▶ **What to work on**: Give again, unaltered, the lines of the listing below that run from the line having "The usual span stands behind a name" through the line having "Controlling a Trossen".

▶ **Data below**:
^^^^^^^^^^^^^^^^
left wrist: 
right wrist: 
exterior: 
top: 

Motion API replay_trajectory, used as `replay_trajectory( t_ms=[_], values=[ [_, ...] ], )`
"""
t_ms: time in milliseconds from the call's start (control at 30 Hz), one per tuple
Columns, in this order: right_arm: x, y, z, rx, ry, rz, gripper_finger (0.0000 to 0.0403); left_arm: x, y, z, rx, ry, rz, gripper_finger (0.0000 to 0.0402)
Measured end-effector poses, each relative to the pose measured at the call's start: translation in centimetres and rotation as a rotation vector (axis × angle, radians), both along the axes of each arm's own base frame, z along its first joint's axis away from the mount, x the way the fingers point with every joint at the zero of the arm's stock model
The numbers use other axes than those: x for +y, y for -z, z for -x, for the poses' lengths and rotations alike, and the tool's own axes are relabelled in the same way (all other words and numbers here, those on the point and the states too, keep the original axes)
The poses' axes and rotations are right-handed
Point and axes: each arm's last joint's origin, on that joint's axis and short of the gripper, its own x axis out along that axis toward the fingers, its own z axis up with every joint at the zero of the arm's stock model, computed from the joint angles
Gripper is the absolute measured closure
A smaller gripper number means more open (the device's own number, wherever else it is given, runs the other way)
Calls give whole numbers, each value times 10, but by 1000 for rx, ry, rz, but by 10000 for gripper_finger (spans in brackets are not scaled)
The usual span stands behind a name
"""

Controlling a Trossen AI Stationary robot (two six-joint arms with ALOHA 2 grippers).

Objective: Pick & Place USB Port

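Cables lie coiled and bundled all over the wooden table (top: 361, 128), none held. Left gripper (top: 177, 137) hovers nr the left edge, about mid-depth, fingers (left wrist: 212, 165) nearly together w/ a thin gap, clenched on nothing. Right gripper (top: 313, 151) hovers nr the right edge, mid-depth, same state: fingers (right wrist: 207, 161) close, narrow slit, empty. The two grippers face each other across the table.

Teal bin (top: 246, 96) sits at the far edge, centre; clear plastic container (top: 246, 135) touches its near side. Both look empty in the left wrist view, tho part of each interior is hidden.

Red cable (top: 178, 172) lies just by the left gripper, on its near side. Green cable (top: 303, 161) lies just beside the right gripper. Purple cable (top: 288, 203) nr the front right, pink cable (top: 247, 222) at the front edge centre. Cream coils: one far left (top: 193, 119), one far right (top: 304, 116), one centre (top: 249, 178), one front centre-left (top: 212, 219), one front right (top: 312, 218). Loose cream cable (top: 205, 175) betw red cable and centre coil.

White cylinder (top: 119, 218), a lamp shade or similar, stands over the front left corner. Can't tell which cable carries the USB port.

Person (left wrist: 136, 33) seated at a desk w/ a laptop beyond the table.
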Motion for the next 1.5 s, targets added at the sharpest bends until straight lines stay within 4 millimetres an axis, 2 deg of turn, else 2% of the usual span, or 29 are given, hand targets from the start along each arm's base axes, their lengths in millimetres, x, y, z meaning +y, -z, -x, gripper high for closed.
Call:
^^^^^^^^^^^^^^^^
▶ **Task result**:
The usual span stands behind a name
"""

Controlling a Trossen AI Stationary robot (two six-joint arms with ALOHA 2 grippers).

This completes the exercise.